Exercise
Keep only the lines that hold the string "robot", filtering out the rest of the entries below.

Data to process
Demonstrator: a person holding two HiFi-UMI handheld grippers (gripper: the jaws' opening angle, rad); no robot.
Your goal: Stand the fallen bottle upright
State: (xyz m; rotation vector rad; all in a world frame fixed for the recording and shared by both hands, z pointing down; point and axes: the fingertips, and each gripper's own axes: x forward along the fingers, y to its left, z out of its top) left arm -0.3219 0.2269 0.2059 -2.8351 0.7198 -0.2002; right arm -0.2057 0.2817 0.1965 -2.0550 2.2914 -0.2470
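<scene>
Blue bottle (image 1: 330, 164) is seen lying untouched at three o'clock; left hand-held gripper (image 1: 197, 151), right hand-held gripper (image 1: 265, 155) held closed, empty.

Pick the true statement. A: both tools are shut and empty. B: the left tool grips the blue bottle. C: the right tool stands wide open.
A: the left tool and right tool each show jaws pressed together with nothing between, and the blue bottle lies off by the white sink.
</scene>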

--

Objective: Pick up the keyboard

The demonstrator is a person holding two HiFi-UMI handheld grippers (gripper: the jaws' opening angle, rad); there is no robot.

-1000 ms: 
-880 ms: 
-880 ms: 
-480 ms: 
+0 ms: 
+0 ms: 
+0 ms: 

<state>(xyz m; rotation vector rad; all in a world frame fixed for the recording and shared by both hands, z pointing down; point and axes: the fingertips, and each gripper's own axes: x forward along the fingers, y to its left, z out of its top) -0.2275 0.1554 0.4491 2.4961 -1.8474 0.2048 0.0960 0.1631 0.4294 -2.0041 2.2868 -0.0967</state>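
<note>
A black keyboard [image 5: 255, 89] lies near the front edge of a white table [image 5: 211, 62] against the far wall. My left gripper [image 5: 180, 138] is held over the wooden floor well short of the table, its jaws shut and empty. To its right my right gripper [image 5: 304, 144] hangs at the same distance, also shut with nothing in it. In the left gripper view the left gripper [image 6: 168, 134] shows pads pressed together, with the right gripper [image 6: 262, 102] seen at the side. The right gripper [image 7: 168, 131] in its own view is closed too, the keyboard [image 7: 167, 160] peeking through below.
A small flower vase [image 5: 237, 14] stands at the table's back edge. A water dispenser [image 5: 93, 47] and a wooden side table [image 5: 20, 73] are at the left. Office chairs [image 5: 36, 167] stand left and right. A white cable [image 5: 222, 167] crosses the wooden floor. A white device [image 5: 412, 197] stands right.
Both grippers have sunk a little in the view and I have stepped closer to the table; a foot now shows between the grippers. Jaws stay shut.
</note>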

Written solution
Demonstrator: a person holding two HiFi-UMI handheld grippers (gripper: the jaws' opening angle, rad); no robot.
The demonstrator is a person holding two HiFi-UMI handheld grippers (gripper: the jaws' opening angle, rad); there is no robot.

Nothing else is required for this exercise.